JP: He’s encouraged by both to take their side.
BC: And this is a man who didn’t take sides – so this is a problem for him. Shakespeare didn’t write morality plays; he wrote about humanity and its complexity. There were people behaving well and badly on both sides of the Gunpowder Plot. This play is about him trying to deal with the complexity of his own art in a political situation.
JP: As far as “whodunits” go, Equivocation is much more like The Maltese Falcon in that regard than, say a Sherlock Holmes. And Shag is a bit like Sam Spade in The Maltese Falcon, because his beliefs reveal themselves to him in the course of his investigation.
BC: Shag is pushed to examine his own values in the process.
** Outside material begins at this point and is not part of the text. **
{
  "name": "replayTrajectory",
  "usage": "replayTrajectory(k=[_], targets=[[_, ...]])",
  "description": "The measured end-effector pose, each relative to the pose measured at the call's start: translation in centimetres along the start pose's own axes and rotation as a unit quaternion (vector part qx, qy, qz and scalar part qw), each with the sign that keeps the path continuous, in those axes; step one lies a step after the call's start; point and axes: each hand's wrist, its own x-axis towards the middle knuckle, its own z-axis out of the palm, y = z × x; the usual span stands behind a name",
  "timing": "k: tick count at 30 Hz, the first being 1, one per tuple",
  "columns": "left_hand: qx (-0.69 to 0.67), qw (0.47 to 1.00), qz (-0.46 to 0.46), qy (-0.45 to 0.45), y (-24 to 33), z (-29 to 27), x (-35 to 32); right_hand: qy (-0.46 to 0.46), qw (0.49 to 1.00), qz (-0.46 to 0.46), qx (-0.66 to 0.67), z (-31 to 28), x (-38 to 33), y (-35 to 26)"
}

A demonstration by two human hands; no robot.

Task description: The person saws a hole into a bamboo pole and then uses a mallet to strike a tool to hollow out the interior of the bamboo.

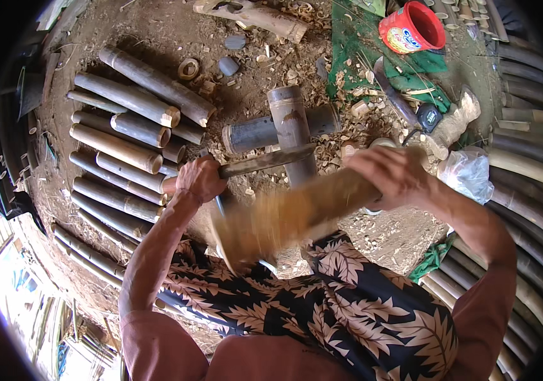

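From the head camera, looking straight down, I see my left hand [200, 179] with its fingers wrapped tight round the handle of a long dark knife [265, 161], whose blade runs out to the right and rests across the top of an upright bamboo section [294, 133]. My right hand [391, 174] has its fingers closed round a thick bamboo club [290, 216], which is motion-blurred; its long axis slants from the right hand down and left toward my lap, passing just below the blade. The club lies nearer the knife than anything else, and the right hand is the one carrying it. Behind the upright section a second dark bamboo piece [252, 132] lies crosswise on the dirt floor [233, 95]. To the left, cut bamboo lengths [125, 140] lie stacked side by side. At upper right a round red tub [412, 26] with a yellow label lies tipped on a green cloth [360, 51], and a crumpled clear plastic bag [467, 173] sits right of my forearm.
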Motion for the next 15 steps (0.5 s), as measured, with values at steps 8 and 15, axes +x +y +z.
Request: replayTrajectory(k=[8, 15], targets=[[0.024, 1.0, -0.001, -0.004, -0.3, -0.7, 0.8, -0.092, 0.977, -0.119, -0.154, -1.1, 3.5, 0.3], [0.035, 0.999, -0.001, -0.002, -0.7, -0.7, 0.1, -0.163, 0.957, -0.039, -0.235, -1.5, 3.2, 4.3]])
Garnett points out to him that the whole series of events he is caught up in comes from the fact that Henry VIII felt he needed a male heir and was willing to tear the kingdom apart to have a boy – and this has personal implications for Shag.
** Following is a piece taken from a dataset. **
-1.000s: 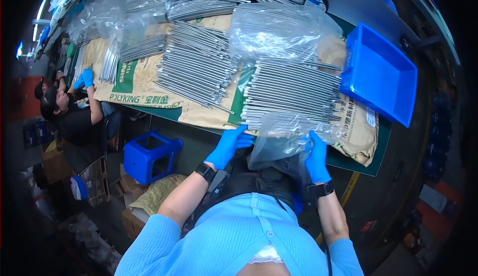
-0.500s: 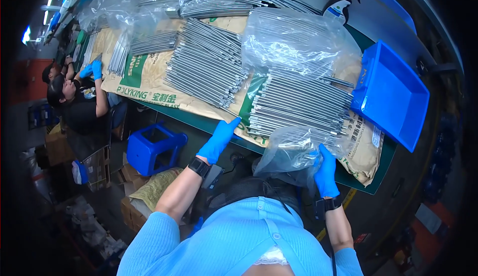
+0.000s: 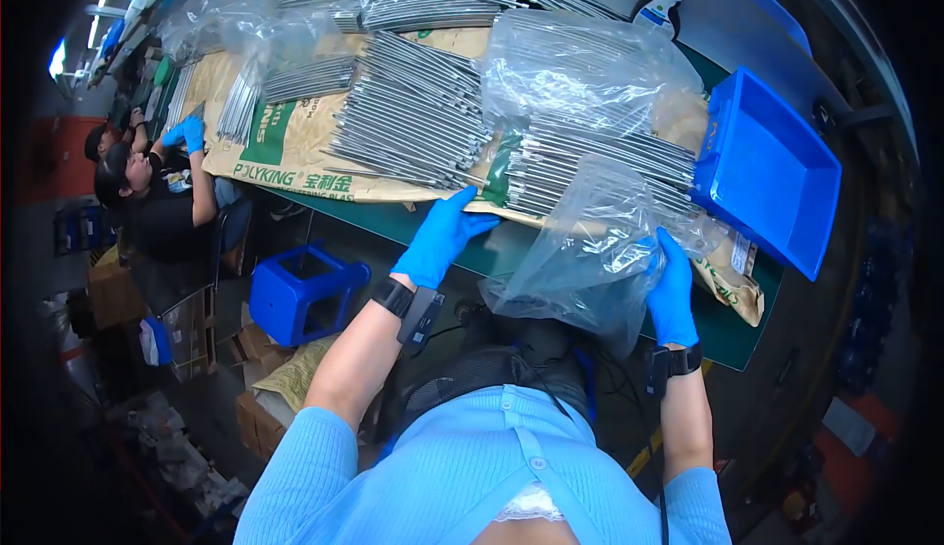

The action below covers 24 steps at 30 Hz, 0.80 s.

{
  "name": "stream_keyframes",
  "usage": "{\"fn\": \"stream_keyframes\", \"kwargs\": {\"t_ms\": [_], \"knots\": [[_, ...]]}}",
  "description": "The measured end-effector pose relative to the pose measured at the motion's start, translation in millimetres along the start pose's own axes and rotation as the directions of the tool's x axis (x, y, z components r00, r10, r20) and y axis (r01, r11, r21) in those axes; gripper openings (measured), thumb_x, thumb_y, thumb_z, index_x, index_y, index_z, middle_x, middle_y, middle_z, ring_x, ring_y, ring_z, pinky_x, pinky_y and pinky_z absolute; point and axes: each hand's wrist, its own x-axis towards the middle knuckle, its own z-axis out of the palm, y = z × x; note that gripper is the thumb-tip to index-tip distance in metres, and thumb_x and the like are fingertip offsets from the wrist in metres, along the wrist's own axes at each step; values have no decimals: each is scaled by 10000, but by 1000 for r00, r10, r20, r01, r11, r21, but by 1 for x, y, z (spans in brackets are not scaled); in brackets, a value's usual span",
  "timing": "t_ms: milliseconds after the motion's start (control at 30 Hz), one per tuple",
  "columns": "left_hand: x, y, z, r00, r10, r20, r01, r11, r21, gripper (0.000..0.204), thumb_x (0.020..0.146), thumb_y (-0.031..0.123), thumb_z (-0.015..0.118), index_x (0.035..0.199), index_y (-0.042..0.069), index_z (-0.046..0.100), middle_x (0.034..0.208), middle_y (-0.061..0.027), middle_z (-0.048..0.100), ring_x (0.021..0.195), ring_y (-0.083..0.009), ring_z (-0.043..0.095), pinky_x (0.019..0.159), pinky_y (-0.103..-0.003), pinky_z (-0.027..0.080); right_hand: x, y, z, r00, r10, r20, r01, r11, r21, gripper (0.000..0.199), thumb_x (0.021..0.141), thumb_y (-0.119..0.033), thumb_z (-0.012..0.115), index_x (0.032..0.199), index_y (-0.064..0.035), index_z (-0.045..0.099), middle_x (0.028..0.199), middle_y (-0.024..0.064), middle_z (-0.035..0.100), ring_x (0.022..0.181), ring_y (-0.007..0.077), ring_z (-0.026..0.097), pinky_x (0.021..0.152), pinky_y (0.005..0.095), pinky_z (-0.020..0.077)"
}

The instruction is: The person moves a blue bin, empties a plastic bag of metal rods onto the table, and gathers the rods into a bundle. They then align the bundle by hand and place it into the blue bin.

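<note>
My right hand [image 3: 672,289], in a blue glove, grips the side of a clear plastic bag [image 3: 590,250]. The bag hangs over the front edge of the table and covers part of a pile of thin metal rods [image 3: 560,176]. My left hand [image 3: 438,240], gloved too, is at the near edge of a brown paper sack [image 3: 393,189] spread under the rods. Its thumb and forefinger are stretched apart, with the fingertips against the sack's edge. Just beyond it lies another pile of metal rods [image 3: 403,102].
A blue plastic bin [image 3: 772,176] stands tilted at the table's right end. More clear plastic [image 3: 590,68] covers rods behind; a spray bottle [image 3: 664,9] stands at the back. A blue stool [image 3: 300,294] is at left on the floor. Another person [image 3: 157,191] works farther left.
The sack's near edge has shifted away from me, baring more green tabletop. My right hand has moved right and slightly up, spreading the bag over the rods. My left thumb has swung out from the forefinger.
</note>
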Motion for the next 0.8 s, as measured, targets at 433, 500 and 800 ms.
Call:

JP: Which is more about family than politics.
BC: Shakespeare’s political plays are family plays. For Shakespeare, politics is family writ large. Shakespeare’s final plays – though they involve politics - are no longer about politics; they are about the reuniting of family. In The Winter’s Tale, for example, the queen is falsely accused of crimes and the king has to spend a lifetime to repair the damage both to his kingdom and to his family. That balance of politics and family is essential to Equivocation.
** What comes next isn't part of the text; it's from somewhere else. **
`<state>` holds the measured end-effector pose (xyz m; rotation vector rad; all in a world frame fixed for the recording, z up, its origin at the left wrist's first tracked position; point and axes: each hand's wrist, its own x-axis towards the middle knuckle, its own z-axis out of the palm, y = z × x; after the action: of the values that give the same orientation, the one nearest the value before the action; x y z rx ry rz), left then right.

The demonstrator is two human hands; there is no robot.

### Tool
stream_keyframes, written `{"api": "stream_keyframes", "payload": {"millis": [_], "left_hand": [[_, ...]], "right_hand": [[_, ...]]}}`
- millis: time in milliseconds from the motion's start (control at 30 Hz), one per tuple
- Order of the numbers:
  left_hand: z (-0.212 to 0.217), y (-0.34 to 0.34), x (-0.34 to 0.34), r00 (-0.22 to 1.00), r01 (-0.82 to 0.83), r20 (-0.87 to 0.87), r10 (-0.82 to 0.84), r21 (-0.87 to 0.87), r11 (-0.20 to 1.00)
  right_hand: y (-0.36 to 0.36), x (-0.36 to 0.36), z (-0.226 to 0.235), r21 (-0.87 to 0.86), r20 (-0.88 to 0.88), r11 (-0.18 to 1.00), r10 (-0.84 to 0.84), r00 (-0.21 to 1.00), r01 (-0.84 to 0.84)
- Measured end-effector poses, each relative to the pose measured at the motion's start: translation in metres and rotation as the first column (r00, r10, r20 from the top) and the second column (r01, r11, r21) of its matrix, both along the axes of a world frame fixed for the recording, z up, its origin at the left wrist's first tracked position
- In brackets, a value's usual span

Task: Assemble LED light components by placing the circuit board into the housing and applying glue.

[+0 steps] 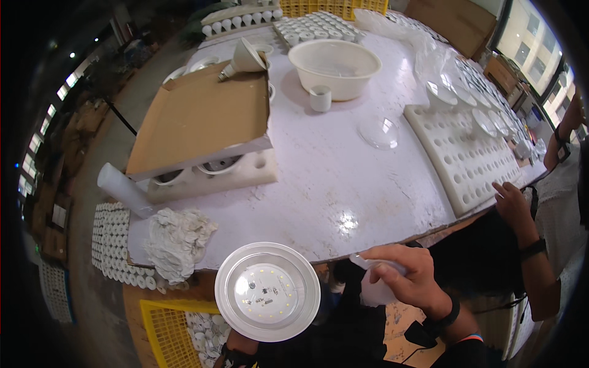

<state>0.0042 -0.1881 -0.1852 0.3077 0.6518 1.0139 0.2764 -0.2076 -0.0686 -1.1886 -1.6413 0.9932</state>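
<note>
A round white LED lamp [224, 276] with a clear cover faces up in front of me; a ring of small yellow LEDs shows on its board. My left hand [244, 343] holds it from below, its fingers hidden under the lamp. Just to the right, over the table's front edge, my right hand [410, 276] is closed on a whitish piece of cloth or thin film [375, 287]; which of the two I cannot tell. The right hand is apart from the lamp. A crumpled white cloth [177, 245] lies at the table's front left corner.
A brown cardboard tray [202, 119] rests over a white foam holder [245, 173]. Farther back stand a white basin [334, 64] and a small white cup [320, 99]. A clear dome cover [378, 133] lies mid-table. At right, a co-worker's hand [514, 205] is beside a holed board [457, 153].
</note>
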Motion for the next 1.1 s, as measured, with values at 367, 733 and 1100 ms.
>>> {"api": "stream_keyframes", "payload": {"millis": [367,733,1100], "left_hand": [[-0.006,-0.004,-0.001,0.998,0.065,-0.021,-0.063,0.101,0.993],[-0.031,-0.014,-0.007,0.971,0.233,-0.065,-0.229,0.053,0.971],[-0.023,-0.016,-0.009,0.93,0.362,-0.057,-0.364,-0.033,0.931]], "right_hand": [[0.011,-0.004,-0.016,0.376,0.294,0.922,-0.211,0.932,0.09],[0.018,-0.013,-0.025,0.581,0.349,0.813,-0.218,0.912,-0.028],[0.02,-0.018,-0.031,0.676,0.386,0.729,-0.227,0.894,-0.107]]}}
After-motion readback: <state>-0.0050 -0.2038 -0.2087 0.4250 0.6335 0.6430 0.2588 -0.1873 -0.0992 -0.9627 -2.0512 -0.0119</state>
JP: I’ve heard you talk a lot about the idea of minority viewpoints as something that interested you in this play. Clearly, King James and the English government didn’t want any kind of minority view. Certainly, George Bush or Dick Cheney weren’t interested in any kind of minority view. How does one include the minority view?
BC: America is the only country in history that takes inclusion for granted. We were founded to include everybody, though we drove a stake into the heart of that dream from the beginning. However, the country has been re-founded many times since. In our lifetime, the civil rights movement did exactly that. They imagined a new soul for the country, fought for it and we are now living in an age when we get to see some of the fruits of that extraordinary struggle.
JP: So you draw a parallel between what was happening in England in the era of the Gunpowder Plot and what went on in America after September 11th?
BC: Both situations, the Gunpowder Plot and our recent history, revolve around weapons of mass destruction which may or may not have existed. Shakespeare’s job – as the king’s playwright – was to make history accessible to the audience from a particular point of view. Part of the origin of the play was wondering if Shakespeare were on the government payroll in our time – what would he have written?
JP: I’ve heard you say the play was born as you watched the Towers on September 11th.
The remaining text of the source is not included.